How to migrate Spark’s default database with metabase on Derby#

Default Apache Spark database storage location configured by Querona is in %ProgramData%\Querona\warehouse folder. It is okay for development and test environments, but for production, we recommend to change the default location to a different one.

This guide’s objective is to describe actions required to migrate Spark default database to a different location, when using Derby as Spark metabase.

Introduction and Prerequisites#

A built-in Spark keeps its metadata in one of the supported engines:

  • Microsoft SQL Server in a database called SparkMetastore on a designated MS SQL Server instance

  • Apache Derby in a folder c:\ProgramData\Querona\metastore_db on a Querona server

In this article we focus on Derby. If you use MS SQL Server as metabase, the procedure is similar, however, you need to adjust the SQL commands to match the TSql dialect.

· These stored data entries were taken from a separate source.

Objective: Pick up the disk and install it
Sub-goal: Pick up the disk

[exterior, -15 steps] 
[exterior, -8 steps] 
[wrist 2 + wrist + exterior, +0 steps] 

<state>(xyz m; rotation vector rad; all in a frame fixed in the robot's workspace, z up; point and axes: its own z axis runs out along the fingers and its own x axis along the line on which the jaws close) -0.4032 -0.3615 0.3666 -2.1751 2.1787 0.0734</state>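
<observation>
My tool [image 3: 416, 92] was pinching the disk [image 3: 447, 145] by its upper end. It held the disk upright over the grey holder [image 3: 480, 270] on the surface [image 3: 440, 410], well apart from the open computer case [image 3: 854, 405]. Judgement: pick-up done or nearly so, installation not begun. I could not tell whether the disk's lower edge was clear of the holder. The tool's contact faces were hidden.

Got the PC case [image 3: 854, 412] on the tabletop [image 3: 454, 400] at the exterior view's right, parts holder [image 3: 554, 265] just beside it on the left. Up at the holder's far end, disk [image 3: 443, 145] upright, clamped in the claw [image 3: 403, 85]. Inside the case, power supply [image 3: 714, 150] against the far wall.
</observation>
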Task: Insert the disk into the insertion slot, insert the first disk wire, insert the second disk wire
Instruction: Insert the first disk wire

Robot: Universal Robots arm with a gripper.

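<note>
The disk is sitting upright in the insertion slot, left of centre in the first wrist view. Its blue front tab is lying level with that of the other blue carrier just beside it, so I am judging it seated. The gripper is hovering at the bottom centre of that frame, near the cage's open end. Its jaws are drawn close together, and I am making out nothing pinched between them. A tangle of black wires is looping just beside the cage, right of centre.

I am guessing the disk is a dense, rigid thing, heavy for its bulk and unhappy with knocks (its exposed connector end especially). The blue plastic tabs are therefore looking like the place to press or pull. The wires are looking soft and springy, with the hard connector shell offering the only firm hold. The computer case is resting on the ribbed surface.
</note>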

To migrate Spark’s database with metadata hosted on Derby, we need to update three tables in Spark metastore database: DBS and SDS, as they keep the locations for database and tables respectively.

User or users performing the migration steps need to collectively have:

  • administrative access to Querona,

  • administrative access to Spark metadata database,

  • administrative access to the folder holding the actual Spark database files,

  • administrative access to the destination folder.

Basic knowledge of SQL language is required.

Migration procedure#

Step 1, shutdown the Spark instance#

Connect to Querona’s administrative portal with administrative privileges and shutdown Spark instance: ADMINISTER ‣ Local Spark instances, select you local Spark connection and click STOP.

Warning

It is vital to stop Spark instance before attempting to do any metadata operations.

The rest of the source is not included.